Me dio un beso y fue como tener la boca llena de peces y de preguntas. «¿Me mordió? ¿Eso que acaba de hacer es normal? ¿Cada cuánto se saca la lengua?». Después del beso largo fueron solo piquitos al ritmo de Axé Bahía o Meta Guacha. La verdad no recuerdo con claridad la música, pero sí que fue al lado de un par de colchonetas apiladas, porque no dejaba de ser el depósito de un club deportivo. 

La noche terminó cuando prendieron la luz. A algunos había que separarlos a baldazo frío como a los perros cuando se quedan abotonados. 

Me da un poco de tristeza pensar que mi primer beso fue en esta especie de remisería gigante, pero lo verdaderamente calamitoso de la historia es que él negó a rajatabla haber estado conmigo. 

Al principio no lo quise reconocer. Como buena negadora pensaba que bueno, a esa edad los chicos aman demostrar que son libres y hacerse los cowboys, «debe haber sido eso, sí, seguramente». No tardé mucho en descubrir que sintiendo la tortura social de saberse ligado a una chica fulerita, prefirió ser un conchudo, un gil nivel Dios.

Los años pasaron y las controversias cambiaron de protagonista. Hasta que un día me lo encontré en el expreso 57, como todo en mi vida de larga distancia. 

Me lo encontré después de ocho, nueve años y nos miramos desde otro tiempo, como si en el medio estuviese el episodio disecado. Un poco con vergüenza, un poco con nostalgia. Se acercó a saludarme, me charló de su vida, que estudia kinesiología, que está a full con los parciales. Me dijo y vos qué hacés, a qué te dedicás, estás muy linda, che.
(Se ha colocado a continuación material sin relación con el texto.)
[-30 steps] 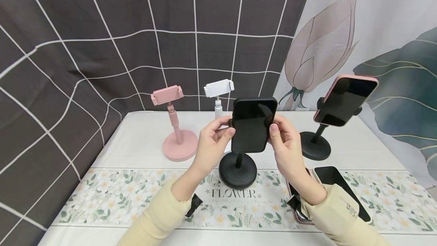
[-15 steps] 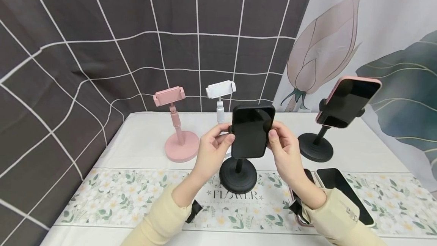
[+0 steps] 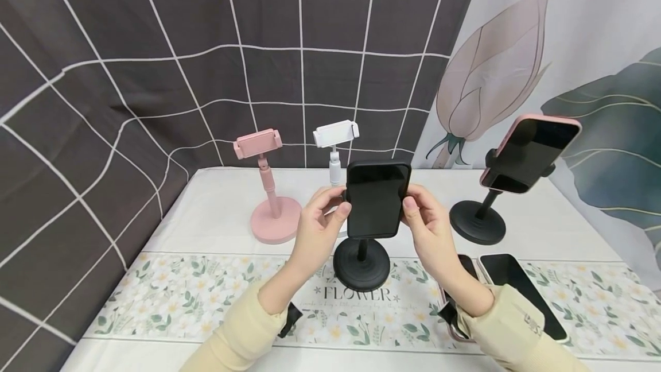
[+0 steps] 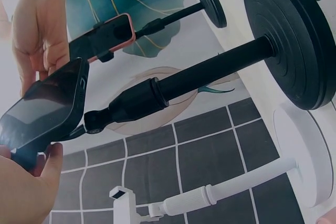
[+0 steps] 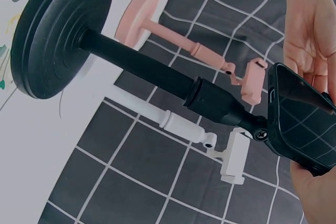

De repente, el pasado se invertía, le cambiaba el signo. Le conté mi vida como una plantilla predeterminada del Word, le dije acá es mi parada, que sigas bien, vos también. Y durante un buen rato me quedé pensando en que mi primer beso habrá sido triste, pero sería muchísimo peor si fuésemos más la suma de los actos ajenos que de la de los propios.